His warm hand presses between my shoulder blades as he looks behind us and guides me into Declan’s walk in closet. He closes the door and turns around, giving me a smile that not only melts my non-existent panties, but I think my clitoris just became a Roman candle.

“No way,” I declare before my body can override my circuits. “I am not regressing.”

“Regressing?”

“This whole relationship started out in closets. We moved up to limos and beds and restaurants. I will not let you take us back to the dreaded closets. Nope, nope, nope.”

He looks down at the soft carpeting.

“Closets can be good.”

“For storing clothes.”

“For making up.”

“Is that what this is?”

“I’m trying, Amanda.” He steps into my space and our heat mingles. His eyelids flutter and he sighs, a sound of hope. “I’m really trying.”

“I am, too,” I confess.

“I’m sorry,” he says, his hands on my hips, reaching out like twin olive branches. “I don’t care about your father being in prison and I like your mother and I followed you that night at the marina because I had just learned about my dad’s cancer the week before and it made me think. Really think. It made me realize that life is short.” He makes a small, earnest sound. “Not that I didn’t learn that a long time ago.”

I start to open my mouth to say something about his mother, but he continues.

“When I saw you there, I didn’t chase you down to keep you quiet. I followed you because it seemed like more than coincidence to meet you there. Like fate was trying to tell me something.”

Oh.

“For the past two years I’ve been stupid. I thought you weren’t my type. I have watched Declan fall in love with Shannon and listened to our father tell my brother what a fool he is to take such a huge risk with her. I live a life where all my risk is poured into my work. Not my personal life.”

“No girlfriend,” I say.

He shakes his head. “Never. Easier that way.”

My heart tightens like someone’s pulling a drawstring.

“But not better.”

I stretch up to meet his mouth, the movement like smoke seeking the sky as I burn for him. He tastes like fine whisky and apologies, his mouth tender and loose, the kiss lush with that gentle moment when everything you thought had dark, thick borders around it turns out to be an optical illusion you invented by accident.

I’m blurring in his arms, my lips becoming his, his hard shoulder muscles now mine, the soft curve of my waist a part of Andrew, his hardness against my thigh a part of me.

Or it would be, soon.

In me, at any rate.

For weeks I have ached for him. Dreamed of him.
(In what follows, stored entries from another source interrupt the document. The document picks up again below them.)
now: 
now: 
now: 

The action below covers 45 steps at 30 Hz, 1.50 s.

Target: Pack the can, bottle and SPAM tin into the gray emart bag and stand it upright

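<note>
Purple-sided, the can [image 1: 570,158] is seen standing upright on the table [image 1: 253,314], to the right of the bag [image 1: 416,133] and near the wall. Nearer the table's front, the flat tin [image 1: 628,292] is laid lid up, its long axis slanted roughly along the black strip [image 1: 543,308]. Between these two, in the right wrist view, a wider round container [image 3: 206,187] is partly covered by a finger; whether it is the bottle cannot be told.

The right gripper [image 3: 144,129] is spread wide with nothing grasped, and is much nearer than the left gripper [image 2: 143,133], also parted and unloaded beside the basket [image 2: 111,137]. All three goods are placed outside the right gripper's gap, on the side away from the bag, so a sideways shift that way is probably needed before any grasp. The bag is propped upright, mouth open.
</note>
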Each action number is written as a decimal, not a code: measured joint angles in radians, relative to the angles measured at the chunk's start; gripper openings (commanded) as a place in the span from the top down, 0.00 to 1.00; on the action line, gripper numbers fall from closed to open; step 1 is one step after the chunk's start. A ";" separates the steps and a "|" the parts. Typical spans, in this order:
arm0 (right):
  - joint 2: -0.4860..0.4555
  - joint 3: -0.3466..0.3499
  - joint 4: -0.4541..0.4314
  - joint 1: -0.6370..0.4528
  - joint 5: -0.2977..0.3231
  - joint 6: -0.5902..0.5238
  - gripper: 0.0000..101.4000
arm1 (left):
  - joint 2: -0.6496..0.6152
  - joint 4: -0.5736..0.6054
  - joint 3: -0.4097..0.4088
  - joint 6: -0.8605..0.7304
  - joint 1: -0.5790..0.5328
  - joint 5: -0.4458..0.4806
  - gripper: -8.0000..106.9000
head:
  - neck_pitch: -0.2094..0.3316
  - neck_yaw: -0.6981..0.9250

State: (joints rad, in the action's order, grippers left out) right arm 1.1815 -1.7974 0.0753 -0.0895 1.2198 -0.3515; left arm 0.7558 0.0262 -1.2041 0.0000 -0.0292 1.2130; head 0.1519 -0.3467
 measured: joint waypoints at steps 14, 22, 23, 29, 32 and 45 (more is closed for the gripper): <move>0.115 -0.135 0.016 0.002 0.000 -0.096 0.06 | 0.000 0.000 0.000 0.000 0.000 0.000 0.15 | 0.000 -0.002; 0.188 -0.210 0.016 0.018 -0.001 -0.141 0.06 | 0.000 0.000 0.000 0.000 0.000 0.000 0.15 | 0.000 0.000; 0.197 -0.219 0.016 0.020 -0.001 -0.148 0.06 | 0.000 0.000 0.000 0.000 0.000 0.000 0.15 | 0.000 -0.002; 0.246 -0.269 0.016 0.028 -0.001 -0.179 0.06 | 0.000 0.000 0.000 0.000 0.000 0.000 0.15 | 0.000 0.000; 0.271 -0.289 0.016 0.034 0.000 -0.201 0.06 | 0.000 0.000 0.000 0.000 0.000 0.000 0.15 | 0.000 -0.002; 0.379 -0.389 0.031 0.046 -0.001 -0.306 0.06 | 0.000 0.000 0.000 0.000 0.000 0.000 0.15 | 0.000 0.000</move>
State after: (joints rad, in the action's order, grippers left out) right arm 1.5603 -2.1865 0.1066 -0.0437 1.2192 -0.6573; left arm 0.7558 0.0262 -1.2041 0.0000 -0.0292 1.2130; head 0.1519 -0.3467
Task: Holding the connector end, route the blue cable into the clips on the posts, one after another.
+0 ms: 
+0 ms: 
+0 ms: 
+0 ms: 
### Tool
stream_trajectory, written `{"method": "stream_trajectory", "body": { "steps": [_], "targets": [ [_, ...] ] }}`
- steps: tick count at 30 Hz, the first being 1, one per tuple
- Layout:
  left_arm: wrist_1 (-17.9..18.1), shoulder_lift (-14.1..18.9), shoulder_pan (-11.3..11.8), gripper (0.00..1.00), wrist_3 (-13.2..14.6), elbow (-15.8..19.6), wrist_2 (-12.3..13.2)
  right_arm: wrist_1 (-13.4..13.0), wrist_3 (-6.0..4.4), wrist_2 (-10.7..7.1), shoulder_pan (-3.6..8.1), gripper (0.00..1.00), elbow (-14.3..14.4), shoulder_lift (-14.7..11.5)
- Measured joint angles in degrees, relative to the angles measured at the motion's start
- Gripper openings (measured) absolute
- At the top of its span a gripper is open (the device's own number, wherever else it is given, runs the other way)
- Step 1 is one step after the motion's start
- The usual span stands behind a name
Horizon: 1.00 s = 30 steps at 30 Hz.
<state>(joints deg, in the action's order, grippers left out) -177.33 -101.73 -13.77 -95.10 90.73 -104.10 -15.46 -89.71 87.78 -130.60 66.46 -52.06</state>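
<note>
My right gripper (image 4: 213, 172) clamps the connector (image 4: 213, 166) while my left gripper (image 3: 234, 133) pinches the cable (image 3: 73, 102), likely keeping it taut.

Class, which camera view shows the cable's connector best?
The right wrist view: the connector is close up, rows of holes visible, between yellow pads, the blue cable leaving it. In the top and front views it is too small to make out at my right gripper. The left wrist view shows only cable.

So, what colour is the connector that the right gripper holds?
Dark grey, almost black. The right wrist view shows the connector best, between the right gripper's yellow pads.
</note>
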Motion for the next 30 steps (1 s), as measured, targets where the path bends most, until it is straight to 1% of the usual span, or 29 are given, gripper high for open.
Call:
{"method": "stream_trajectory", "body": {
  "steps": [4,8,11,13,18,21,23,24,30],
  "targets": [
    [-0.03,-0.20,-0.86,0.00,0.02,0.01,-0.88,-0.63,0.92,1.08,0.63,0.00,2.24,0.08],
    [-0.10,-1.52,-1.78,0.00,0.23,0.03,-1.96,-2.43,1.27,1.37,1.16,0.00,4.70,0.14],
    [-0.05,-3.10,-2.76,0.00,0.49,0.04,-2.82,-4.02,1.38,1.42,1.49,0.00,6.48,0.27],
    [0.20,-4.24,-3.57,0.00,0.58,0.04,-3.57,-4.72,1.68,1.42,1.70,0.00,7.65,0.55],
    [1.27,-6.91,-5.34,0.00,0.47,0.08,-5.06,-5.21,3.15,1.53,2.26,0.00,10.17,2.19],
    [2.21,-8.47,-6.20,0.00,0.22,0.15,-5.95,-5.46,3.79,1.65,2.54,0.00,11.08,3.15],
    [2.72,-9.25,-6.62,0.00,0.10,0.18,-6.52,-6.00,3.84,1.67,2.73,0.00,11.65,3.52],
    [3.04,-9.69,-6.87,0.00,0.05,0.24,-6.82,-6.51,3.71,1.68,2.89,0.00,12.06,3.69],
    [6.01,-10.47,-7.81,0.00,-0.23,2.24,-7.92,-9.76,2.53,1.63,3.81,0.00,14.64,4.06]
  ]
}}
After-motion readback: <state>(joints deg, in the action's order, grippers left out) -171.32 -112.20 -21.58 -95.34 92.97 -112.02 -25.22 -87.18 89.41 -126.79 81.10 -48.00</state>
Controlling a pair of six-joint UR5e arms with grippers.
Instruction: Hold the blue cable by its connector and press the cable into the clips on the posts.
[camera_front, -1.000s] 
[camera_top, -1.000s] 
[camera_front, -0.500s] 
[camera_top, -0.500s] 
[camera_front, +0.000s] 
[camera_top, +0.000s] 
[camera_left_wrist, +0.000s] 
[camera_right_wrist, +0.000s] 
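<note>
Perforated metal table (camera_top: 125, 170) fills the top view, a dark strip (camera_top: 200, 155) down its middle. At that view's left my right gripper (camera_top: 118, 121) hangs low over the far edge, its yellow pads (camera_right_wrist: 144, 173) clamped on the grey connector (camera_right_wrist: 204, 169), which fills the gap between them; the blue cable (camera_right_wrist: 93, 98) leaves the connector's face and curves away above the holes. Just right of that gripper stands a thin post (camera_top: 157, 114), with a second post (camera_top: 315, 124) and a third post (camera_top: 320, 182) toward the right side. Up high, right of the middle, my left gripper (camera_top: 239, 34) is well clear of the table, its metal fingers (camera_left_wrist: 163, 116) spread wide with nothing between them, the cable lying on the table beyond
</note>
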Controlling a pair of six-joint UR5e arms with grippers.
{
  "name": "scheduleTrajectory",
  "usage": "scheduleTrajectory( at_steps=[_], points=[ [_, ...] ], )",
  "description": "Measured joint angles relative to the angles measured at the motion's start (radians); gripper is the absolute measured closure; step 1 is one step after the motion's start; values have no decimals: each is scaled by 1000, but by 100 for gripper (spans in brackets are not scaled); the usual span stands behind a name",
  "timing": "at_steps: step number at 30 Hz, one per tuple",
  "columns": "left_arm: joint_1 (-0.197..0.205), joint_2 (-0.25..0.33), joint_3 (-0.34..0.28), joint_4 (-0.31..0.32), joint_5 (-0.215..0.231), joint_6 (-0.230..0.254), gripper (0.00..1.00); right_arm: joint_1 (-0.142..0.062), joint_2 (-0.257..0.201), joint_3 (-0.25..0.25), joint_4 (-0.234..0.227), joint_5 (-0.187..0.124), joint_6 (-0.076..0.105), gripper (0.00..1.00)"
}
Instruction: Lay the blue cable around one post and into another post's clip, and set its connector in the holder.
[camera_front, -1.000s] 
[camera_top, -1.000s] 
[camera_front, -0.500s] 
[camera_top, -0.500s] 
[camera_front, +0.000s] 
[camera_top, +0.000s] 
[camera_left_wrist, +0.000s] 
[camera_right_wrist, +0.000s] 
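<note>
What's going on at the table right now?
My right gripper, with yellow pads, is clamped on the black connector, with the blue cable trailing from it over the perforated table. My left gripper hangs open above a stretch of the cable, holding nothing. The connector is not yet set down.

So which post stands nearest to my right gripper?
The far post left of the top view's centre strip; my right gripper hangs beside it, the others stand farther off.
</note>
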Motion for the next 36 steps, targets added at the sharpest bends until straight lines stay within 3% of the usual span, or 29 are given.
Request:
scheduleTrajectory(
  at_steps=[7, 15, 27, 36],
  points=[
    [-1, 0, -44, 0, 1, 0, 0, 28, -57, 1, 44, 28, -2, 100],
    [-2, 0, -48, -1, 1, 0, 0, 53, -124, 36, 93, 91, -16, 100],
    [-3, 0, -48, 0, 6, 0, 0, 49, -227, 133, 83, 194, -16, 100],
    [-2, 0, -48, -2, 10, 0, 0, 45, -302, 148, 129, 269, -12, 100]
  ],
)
Given over my mind to the endless recriminations of what ifs and rifled through my self-doubt like a woman who has lost her wedding ring in the trash. Did I throw away my one best hope for love because I can’t handle the hint of abandonment? Was Andrew right? Has his absence been a misunderstanding fueled by the ghosts of my past?

Shannon is the overthinker. Always has been. I’m the one who pretends to listen and then acts to fix whatever’s wrong. My mind loosened by too many fermented grapes and adrenaline, my blood thickened by want and proximity, I pull back.

It’s time to act.

“If I sleep with you right now, it’ll be hate sex,” I say, then frown. Where in the hell did that come from? I thought I was about to reach for his belt buckle, but clearly my hands and my head have two different agendas.

“Nothing wrong with hate sex.”

“Boozy hate sex we’ll both regret in the morning.”

“I might regret the booze in the morning, Amanda,” he says with a voice filled with longing and urgency, “but I would never, ever regret having sex with you.”

“How long have you been practicing that line?”

“Since you stabbed me in the neck with the fork.”

“You’re a planner.”

“I am very good at risk assessment.”

“And you’ve determined…”

“That there is no downside to sex with you. Ever.”

“No wonder you’re so good at negotiations in the boardroom.”

“I’m even better in the bedroom.”

“How about closets?”

His hands reach up to cup my breasts and I lean into the touch, his thumbs tracing circles around nipples that strain against the cloth of my bra to be closer to him. We could, you know? Make love right here, right now, against the row of ties that hang like ribbons on a vine. On the carpeted floor amidst the sterile, organized cabinetry.

I could tell him I’m sorry. That I got all the wrong ideas from all the right actions. He’s scared and vulnerable, so he creates a life that reduces risk. I understand that. I can honor it, even if it means never going outside in the sun with him eight months a year, extreme as that may be. Yielding to his obsessiveness to eliminate risk is nothing new to me.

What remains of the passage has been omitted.